* [Data segment]

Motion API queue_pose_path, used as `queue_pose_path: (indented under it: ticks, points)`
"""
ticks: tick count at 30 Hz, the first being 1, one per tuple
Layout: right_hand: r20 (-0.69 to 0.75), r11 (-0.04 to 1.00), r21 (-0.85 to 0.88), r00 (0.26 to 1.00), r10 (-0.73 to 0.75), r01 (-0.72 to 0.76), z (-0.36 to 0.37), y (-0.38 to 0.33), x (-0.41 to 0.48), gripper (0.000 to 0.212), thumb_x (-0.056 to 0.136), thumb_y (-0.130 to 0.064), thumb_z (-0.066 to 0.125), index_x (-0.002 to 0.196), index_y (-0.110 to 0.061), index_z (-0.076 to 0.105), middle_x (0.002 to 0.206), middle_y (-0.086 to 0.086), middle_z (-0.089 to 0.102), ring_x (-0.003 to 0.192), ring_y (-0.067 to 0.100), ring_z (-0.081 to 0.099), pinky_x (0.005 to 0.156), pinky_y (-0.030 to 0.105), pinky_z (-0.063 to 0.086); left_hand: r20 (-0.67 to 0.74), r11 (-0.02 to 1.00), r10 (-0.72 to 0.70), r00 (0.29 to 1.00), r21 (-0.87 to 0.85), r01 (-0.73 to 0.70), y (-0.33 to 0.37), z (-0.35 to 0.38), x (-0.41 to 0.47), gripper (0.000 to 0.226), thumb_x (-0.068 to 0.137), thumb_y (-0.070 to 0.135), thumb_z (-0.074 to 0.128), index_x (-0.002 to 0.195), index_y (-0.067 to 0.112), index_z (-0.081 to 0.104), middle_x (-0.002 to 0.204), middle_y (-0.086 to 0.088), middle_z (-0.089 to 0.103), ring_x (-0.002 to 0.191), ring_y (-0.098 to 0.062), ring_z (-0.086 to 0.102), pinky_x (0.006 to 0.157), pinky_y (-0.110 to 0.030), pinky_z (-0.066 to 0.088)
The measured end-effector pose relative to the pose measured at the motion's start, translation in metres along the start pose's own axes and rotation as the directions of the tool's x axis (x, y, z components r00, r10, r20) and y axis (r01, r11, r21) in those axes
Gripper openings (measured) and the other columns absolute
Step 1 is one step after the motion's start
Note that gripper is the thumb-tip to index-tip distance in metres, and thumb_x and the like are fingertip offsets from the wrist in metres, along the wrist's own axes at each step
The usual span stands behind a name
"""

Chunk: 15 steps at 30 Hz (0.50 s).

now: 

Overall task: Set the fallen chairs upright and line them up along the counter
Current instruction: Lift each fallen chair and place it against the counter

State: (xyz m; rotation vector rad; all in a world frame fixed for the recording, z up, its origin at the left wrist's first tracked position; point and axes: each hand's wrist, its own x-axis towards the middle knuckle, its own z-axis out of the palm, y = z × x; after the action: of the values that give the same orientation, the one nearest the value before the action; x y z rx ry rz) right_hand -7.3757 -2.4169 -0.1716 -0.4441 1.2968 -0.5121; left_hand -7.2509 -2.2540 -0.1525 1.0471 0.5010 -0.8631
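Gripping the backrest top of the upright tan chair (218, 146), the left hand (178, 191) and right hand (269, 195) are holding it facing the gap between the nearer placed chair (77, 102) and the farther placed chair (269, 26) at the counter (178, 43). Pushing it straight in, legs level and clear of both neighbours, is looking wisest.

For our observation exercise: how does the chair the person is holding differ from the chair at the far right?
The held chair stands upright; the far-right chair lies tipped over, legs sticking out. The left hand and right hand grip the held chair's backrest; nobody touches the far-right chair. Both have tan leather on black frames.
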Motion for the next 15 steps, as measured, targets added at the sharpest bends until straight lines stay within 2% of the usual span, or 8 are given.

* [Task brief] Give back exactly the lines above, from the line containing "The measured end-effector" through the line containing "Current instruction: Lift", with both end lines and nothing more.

* [Task result]
The measured end-effector pose relative to the pose measured at the motion's start, translation in metres along the start pose's own axes and rotation as the directions of the tool's x axis (x, y, z components r00, r10, r20) and y axis (r01, r11, r21) in those axes
Gripper openings (measured) and the other columns absolute
Step 1 is one step after the motion's start
Note that gripper is the thumb-tip to index-tip distance in metres, and thumb_x and the like are fingertip offsets from the wrist in metres, along the wrist's own axes at each step
The usual span stands behind a name
"""

Chunk: 15 steps at 30 Hz (0.50 s).

now: 

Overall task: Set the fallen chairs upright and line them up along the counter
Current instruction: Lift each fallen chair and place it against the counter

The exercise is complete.